# ST446 Distributed Computing for Big Data

## Week 2 class: Google Bigtable 2

### LT 2020

Following from the [previous exercise](google_bigtable_class_activity.ipynb), you will now connect to an existing Bigtable instance and enter information about your laptop system properties. 

You may use what we covered in week 1 of the course to retrieve this information from a command line interface. This will allow us to collect information about system properties of laptops used in this course.  

You will be informed once the bigtable instance is available


### Initial steps

Before running the code below for the first time, you need to:

* download the credential we already created for you from [here](st446-lent-715346564d9e.json)

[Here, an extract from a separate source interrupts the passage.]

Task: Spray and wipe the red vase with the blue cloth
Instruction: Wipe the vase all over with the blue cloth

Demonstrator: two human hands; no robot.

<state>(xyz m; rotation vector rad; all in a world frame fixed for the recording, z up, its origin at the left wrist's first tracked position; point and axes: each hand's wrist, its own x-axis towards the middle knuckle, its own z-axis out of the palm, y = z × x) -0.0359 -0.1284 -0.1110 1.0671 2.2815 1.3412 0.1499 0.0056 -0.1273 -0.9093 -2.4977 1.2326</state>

## 2. Adding your laptop system information to a Bigtable table

### 2.A. Connecting to an existing Bigtable instance

In [10]:
from oauth2client.client import GoogleCredentials
from google.cloud import bigtable
from google.oauth2 import service_account

import numpy as np
import pandas as pd

# please use the credentials we provide:
credentials = service_account.Credentials.from_service_account_file('st446-lent-715346564d9e.json')
print(credentials.service_account_email)
print(credentials.project_id)

524309205186-compute@developer.gserviceaccount.com
st446-lent


In [11]:
project_id = "st446-lent" 
client = bigtable.Client(project=project_id, credentials = credentials, admin=True) # remove the credentials = credentials if you use the default credential 
instance = client.instance("st446-bigtable-instance-milan")
table = instance.table("master-table")

cf_sysinfo = "sysinfo"

### 2.B. Adding your laptop system information 

In [12]:
row_key = 'testname' 

d = {
    'num_of_cpu'.encode('utf-8'): '4'.encode('utf-8'),
    'num_physical_cpu'.encode('utf-8'): '2'.encode('utf-8'),
    'memory_size'.encode('utf-8'): '17179869184'.encode('utf-8'),
    'os'.encode('utf-8'): 'Mac OS Sierra'.encode('utf-8'),
    'processor_type'.encode('utf-8'): 'x86_64h (Intel x86-64h Haswell)'.encode('utf-8'),
    'cpu_frequency'.encode('utf-8'): '3300000000'.encode('utf-8'),
    'disk_size'.encode('utf-8'): '931GB'.encode('utf-8'),
    'kernel_version'.encode('utf-8'): 'Darwin Kernel Version 16.7.0: Mon Nov 13 21:56:25 PST 2017; root:xnu-3789.72.11~1/RELEASE_X86_64'.encode('utf-8'),
    'free_disk_space'.encode('utf-8'): '679GB'.encode('utf-8')
    }

row = table.row(row_key)

for col_id, val in d.items():
    row.set_cell(cf_sysinfo, col_id, val)

row.commit()

### 2.C. Reading rows of the table

In [13]:
partial_rows = table.read_rows()
#partial_rows = table.read_rows(b'milan', b'milan21')
partial_rows.consume_all()

# result will be used later to create a dataframe and show table values by using Python dataframe API
result = {}

col_name = None

for row_key, row in partial_rows.rows.items():

    key = row_key.decode('utf-8')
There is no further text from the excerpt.